Question: How to use only syntax rules

cflaviu commented 1 year ago

Is it possible to create & use a grammar that will parse a vector of already parsed tokens? It means the lexical parsing of terminals is not necessary. Only syntax rules will be used, something like:

enum class token { aa, bb, cc};    
auto rule = token::aa >> token::bb >> -token::cc;
std::vector<token> tokens{token::aa, token:bb, token:cc};
auto ok = parse(tokens.cbegin(), tokens.cend(), rule);

axilmar commented 1 year ago

Yes, it is absolutely possible.

A member of an enumeration can be used to create a rule (or an expression), like this:

terminal(token::aa) << terminal(token::bb) << -terminal(token::cc)

Alternatively, since the enumeration is strongly typed, the appropriate operators could be created/

cflaviu commented 1 year ago

Thanks!! I will check it.

asmwarrior commented 10 months ago

The op needs a high level parser, which may need something code generator like bison, while he can has his own lexer like flex.

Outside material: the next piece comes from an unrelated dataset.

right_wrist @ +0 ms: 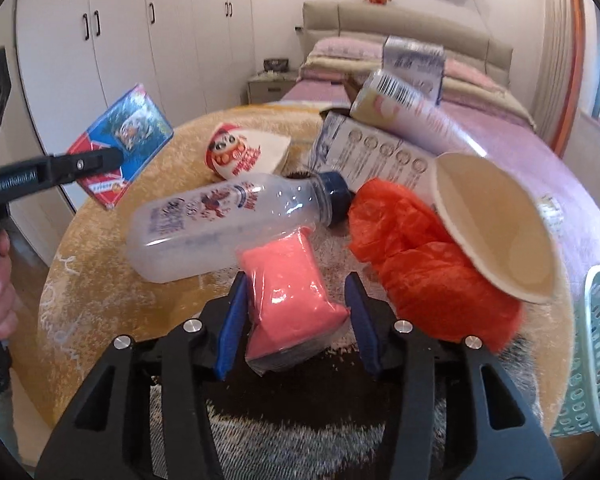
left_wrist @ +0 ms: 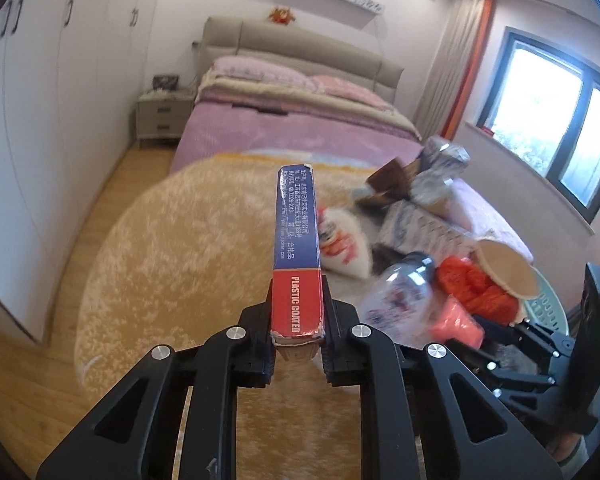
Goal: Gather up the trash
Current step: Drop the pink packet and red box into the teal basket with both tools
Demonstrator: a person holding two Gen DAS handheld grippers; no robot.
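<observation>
At twelve o'clock from left gripper [left_wrist: 297, 320]: flat box [left_wrist: 297, 248] pinched edge-on, lifted for binning. Right gripper [right_wrist: 296, 312] half-open around pink packet [right_wrist: 290, 300], unclamped.

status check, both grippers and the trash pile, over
Left gripper shut on card box, lifted clear. Right gripper open, astride pink packet, not clamped. Clear bottle lies across packet's far end; orange bag alongside.

The right gripper [right_wrist: 296, 316] straddles a pink plastic-wrapped packet [right_wrist: 290, 300], just in front of a clear plastic bottle [right_wrist: 228, 220]; crumpled orange plastic bag [right_wrist: 420, 256] adjoins the bottle cap.
</observation>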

May be we can have an example code about this, I mean we need two level of parsers, one for character based to tokens, the other is token kind based parser.

axilmar commented 10 months ago

You can have any level of parsers with parserlib, it can parse anything.

On Fri, Jan 12, 2024 at 4:45 AM ollydbg @.***> wrote:

The op needs a high level parser, which may need something code generator like bison, while he can has his own lexer like flex.

May be we can have an example code about this, I mean we need two level of parsers, one for character based to tokens, the other is token kind based parser.

— Reply to this email directly, view it on GitHub https://github.com/axilmar/parserlib/issues/14#issuecomment-1888347079, or unsubscribe https://github.com/notifications/unsubscribe-auth/AAESDFGP3NCBT7KRPHV37SDYOCPU5AVCNFSM6AAAAAA5XOH6POVHI2DSMVQWIX3LMV43OSLTON2WKQ3PNVWWK3TUHMYTQOBYGM2DOMBXHE . You are receiving this because you modified the open/close state.Message ID: @.***>

axilmar commented 1 month ago

I added a compiler-front-end class, which takes a source input, converts it to tokens, then parses the tokens into an AST.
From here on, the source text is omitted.